**TO DO**. Show all lines below holding the string "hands".

Stored data
··········

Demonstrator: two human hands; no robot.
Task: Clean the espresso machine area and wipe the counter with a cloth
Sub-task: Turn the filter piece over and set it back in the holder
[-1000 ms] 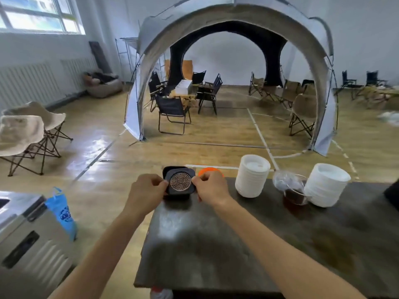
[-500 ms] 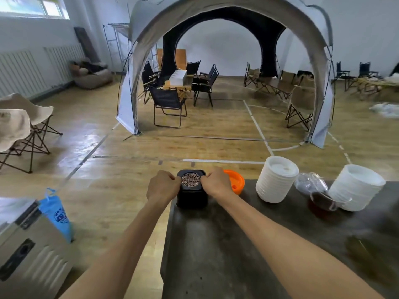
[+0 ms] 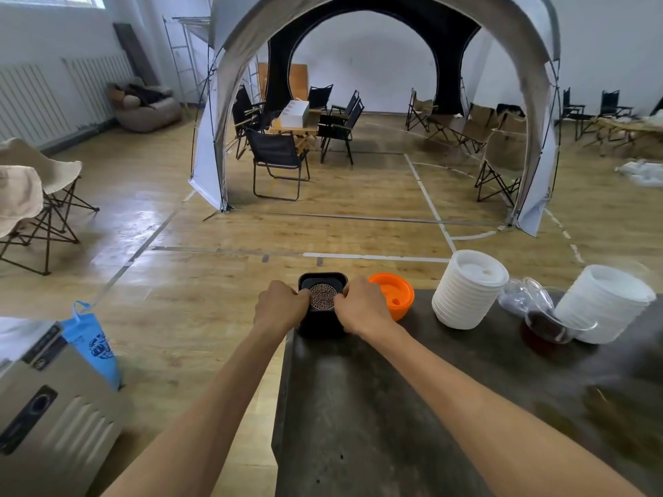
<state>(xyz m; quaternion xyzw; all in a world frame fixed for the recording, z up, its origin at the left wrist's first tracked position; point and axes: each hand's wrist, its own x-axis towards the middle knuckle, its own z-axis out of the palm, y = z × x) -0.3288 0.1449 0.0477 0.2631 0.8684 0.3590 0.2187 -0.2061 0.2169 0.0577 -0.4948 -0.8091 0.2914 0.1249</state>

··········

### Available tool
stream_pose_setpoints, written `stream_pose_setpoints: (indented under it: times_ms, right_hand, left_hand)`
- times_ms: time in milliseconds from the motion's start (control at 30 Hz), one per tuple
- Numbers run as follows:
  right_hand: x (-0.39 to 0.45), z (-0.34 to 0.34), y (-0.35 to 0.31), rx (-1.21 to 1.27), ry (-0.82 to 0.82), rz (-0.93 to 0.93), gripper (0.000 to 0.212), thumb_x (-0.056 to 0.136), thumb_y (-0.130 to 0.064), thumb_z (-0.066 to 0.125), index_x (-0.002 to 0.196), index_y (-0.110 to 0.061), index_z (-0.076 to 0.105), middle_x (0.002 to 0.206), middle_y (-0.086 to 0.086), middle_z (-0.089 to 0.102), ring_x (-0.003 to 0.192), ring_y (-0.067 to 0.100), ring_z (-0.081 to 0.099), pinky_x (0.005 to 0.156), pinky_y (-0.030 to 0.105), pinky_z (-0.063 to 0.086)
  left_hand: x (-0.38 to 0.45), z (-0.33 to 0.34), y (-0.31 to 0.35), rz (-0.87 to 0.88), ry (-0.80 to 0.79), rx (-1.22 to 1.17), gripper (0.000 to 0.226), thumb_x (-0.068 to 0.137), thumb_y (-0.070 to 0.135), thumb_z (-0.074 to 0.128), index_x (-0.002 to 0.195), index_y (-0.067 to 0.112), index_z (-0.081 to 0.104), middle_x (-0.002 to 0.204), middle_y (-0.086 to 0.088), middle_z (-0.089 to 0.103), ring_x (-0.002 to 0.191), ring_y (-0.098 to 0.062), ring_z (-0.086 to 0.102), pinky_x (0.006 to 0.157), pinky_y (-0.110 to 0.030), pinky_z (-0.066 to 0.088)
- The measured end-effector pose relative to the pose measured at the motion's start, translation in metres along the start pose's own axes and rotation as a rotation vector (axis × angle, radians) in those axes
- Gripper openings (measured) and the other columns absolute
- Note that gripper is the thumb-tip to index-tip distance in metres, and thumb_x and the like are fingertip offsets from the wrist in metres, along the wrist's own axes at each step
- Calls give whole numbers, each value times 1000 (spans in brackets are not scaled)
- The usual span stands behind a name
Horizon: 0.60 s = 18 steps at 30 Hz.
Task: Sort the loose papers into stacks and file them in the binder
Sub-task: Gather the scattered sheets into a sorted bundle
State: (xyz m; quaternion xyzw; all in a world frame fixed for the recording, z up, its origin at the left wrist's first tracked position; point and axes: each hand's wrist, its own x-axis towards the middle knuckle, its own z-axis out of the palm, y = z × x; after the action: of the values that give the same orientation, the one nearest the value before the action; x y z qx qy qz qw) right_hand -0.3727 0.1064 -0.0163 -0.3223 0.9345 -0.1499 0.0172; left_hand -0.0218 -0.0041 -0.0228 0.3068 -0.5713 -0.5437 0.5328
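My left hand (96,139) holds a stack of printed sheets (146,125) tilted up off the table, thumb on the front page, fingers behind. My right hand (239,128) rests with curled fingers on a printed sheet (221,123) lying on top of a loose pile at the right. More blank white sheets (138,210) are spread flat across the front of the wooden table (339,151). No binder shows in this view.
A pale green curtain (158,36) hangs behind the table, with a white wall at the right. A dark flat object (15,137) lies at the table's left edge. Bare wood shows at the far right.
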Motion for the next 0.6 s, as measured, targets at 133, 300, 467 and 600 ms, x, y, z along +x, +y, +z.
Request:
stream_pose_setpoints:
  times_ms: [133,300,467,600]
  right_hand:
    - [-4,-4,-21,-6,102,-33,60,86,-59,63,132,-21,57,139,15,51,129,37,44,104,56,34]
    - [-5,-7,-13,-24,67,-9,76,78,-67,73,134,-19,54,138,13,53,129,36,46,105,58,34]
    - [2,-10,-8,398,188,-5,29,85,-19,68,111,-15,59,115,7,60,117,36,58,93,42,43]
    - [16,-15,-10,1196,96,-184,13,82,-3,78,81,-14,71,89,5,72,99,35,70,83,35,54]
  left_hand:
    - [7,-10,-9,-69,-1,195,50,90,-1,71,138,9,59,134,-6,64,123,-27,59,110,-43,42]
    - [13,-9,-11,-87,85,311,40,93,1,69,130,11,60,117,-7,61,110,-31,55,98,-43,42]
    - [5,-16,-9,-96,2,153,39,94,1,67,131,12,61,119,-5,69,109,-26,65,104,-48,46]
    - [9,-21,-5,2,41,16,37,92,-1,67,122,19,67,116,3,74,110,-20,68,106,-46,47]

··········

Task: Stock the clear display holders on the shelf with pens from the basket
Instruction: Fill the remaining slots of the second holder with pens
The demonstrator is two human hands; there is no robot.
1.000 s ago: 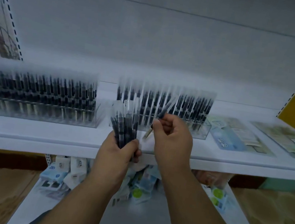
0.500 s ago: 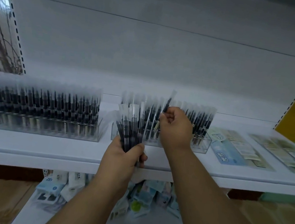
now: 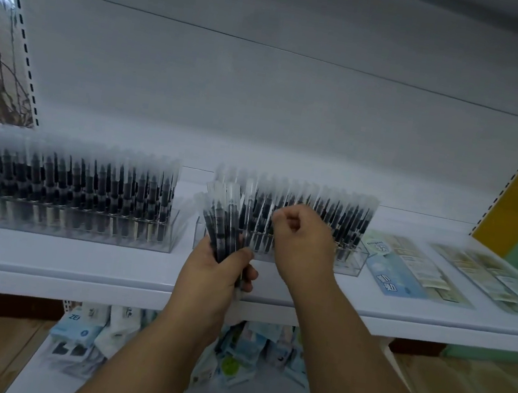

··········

**OUTPUT OF THE EXERCISE**.
Demonstrator: two human hands; no robot.
The demonstrator is two human hands; there is no robot.

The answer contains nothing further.